Tools in the Angel's arsenal: prayer, good works, reverse psychology, manipulation, and slut-shaming of girls in pretty dresses who are spending the evening out with their sibling chaperones. The brother comes in to find what the fuss is about, and listens to the story.
“Well, kid, I must say I agree with Cloudy,” he said half reluctantly at last. “The dress is a peach, of course, and you look like an angel in it; but, if you could hear the rotten things the fellows say about the way the girls dress, you wouldn’t want to go that way; and I don’t want them to talk that way about my sister. Couldn’t you stick in a towel or an apron or something, and make a little more waist to the thing? I’m sure you’d look just as pretty, and the fellows would think you a whole lot nicer girl. I don’t want you to get the nickname of the Freshman Vamp. I couldn’t stand for that.”
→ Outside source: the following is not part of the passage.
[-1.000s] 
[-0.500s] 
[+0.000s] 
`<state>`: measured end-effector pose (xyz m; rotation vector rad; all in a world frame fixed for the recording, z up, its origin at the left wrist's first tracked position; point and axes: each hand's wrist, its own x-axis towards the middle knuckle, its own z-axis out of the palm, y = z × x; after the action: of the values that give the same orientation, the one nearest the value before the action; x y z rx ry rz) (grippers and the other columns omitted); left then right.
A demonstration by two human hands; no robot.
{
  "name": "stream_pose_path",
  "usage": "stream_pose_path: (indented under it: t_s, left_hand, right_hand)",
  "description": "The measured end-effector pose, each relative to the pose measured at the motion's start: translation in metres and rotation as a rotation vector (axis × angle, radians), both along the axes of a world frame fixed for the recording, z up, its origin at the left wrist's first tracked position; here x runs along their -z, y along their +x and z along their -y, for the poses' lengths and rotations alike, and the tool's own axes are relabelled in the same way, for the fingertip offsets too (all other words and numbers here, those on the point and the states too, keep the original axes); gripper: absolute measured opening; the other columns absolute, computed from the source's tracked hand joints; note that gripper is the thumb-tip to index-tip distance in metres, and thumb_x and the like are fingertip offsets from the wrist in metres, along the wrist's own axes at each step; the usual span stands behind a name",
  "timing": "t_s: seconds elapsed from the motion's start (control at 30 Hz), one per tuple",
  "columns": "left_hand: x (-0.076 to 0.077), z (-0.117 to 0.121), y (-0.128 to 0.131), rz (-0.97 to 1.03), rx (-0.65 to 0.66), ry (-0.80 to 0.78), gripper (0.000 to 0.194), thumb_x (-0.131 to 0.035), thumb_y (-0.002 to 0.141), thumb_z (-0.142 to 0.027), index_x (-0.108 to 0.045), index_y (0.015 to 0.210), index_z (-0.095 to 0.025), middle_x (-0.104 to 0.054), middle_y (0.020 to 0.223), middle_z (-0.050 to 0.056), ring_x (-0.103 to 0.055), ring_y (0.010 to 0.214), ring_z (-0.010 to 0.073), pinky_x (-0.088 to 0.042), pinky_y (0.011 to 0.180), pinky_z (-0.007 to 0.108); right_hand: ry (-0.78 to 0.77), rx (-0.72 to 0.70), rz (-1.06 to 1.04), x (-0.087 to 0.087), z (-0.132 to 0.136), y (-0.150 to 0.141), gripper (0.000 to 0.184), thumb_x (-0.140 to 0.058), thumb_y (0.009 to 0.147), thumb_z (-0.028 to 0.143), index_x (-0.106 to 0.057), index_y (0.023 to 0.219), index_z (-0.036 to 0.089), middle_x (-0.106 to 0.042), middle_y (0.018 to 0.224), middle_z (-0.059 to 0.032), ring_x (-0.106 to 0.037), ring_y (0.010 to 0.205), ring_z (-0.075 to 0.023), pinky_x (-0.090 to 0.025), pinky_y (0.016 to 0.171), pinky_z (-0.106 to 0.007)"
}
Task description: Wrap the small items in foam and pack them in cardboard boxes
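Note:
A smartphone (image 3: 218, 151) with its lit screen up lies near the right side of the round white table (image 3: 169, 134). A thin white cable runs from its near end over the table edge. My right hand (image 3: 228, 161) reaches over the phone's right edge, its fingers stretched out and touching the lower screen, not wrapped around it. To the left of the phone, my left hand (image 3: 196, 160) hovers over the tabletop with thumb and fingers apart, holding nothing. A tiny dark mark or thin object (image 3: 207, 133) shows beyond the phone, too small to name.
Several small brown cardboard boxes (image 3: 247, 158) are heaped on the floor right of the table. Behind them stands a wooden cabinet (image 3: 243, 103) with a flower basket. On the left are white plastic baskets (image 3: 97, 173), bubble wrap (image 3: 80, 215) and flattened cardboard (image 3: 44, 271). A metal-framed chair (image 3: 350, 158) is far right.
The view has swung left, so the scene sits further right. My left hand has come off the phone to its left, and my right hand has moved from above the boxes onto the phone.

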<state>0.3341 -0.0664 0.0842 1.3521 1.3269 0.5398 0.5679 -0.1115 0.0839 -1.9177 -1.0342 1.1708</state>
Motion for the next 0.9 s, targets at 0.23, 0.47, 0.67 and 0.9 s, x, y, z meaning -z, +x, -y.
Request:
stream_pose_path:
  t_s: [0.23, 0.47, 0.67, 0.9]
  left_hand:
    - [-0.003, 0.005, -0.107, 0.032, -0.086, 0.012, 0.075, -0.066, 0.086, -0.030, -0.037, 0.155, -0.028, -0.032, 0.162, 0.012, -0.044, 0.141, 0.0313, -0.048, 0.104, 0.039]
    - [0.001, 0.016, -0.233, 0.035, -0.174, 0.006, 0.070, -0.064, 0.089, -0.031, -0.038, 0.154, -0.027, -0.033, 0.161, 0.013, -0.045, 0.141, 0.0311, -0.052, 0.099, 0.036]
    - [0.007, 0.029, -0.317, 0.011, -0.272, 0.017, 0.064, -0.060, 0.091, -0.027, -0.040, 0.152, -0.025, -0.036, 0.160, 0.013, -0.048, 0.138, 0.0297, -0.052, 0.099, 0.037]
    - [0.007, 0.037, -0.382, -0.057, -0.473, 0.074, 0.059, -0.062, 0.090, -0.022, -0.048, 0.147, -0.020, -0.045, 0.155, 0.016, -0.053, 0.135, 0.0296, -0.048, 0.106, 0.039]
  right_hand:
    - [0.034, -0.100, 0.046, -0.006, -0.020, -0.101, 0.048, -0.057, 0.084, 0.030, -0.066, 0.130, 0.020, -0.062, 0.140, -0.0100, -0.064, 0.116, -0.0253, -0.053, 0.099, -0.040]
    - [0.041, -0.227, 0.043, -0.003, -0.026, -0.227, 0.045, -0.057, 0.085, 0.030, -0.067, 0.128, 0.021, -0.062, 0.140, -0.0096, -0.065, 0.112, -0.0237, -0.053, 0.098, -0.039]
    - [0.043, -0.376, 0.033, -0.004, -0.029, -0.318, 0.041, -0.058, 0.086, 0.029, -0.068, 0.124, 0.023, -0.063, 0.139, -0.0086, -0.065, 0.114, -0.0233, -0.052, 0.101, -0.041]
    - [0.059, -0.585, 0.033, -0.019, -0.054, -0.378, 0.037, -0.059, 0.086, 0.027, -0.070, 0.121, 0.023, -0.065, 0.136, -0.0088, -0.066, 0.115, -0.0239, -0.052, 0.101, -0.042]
Poor Leslie sank into a chair, and covered her face for another cry, declaring it was no use, it would utterly spoil the dress to do anything to it, and she couldn’t go, and wouldn’t go and wear it; but at last Julia Cloud came to the rescue with needle and thread and soft rose drapery made from a scarf of Leslie’s that exactly matched the dress; and presently she stood meek and sweet, and quite modest, blooming prettily out of her pink, misty garments like an opening apple-blossom in spite of her recent tears.
Which is better than wrapping a towel around her tummy for the unattractively lumpy look that would probably shorten the skirt more anyway. The world has been saved from eighteen-year-old girl leg, or maybe back and shoulders, depending on where they tacked that scarf on. Allison is a male and therefore innately decent, so now they're ready to go.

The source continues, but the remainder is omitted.